This package contains all of the functions necessary to perform multiple hot deck imputation on an input data frame with missing observations using either the “best cell” method (default) or the “probabilistic draw” method as described in Cranmer and Gill (2013). This technique is best suited for missingness in discrete variables, though it also works well for continuous missing observations. The package also offers the possibility to impute data by specifically accounting for unevenly spaced distances between categories in ordinal variables.
Package: | hot.deck |
Type: | Package |
Version: | 1.2 |
Date: | 2021-07-24 |
License: | What license is it under? |
In multiple hot deck imputation, several observed values of the variable with missing observations are drawn conditional on the rest of the data and are used to impute each missing value. The advantage of this class of methods over multiple imputation is that the imputed values are actually draws from the observed data. As such, when discrete variables are imputed with a hot deck method, their discrete properties are maintained.
Two methods for weighting the imputations are provided in this package. The “best cell” [called as “best.cell”] technique uses the degree of affinity between the row with missing data and each potential donor row to generate weights such that rows more closely resembling the row with missingness are more likely to be drawn as donors. The probabilistic draw method is the default method. The “probabilistic draw” [called as “p.draw”] technique is also available. The best cell method draws randomly from the cell of best matches to the row with a missing observation.
Multiple hot deck imputation can also be implemented by specifically accounting for ordinal variables.
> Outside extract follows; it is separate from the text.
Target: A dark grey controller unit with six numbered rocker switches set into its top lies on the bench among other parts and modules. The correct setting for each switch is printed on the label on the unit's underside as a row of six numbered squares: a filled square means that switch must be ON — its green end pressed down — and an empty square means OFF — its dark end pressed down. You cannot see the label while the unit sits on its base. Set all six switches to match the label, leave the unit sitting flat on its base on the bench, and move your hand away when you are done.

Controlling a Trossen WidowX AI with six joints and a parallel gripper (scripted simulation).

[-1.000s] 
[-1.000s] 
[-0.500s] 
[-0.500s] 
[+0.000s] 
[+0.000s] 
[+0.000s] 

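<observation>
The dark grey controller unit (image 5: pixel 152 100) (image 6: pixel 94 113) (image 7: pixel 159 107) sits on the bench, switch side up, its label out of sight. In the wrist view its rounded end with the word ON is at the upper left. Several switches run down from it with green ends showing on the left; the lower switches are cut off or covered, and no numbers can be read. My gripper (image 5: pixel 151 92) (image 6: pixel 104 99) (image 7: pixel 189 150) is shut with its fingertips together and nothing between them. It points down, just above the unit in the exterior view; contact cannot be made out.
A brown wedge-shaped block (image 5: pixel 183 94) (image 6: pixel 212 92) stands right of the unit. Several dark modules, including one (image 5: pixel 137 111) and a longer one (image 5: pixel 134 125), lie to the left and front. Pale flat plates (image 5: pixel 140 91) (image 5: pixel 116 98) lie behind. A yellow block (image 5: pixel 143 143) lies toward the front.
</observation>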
An ordered probit approach here accounts for unevenly spaced distances and re-estimates ordinal categories that make sense given the data at hand before imputing the data.
Cranmer, S.J. and Gill, J.M.. (2013) “We Have to Be Discrete About This: A Non-Parametric Imputation Technique for Missing Categorical Data.” British Journal of Political Science 43:2 (425-449). Heuberger, S. (2021) “What People Think: Advances in Public Opinion Measurement Using Ordinal Variables.” PhD Dissertation.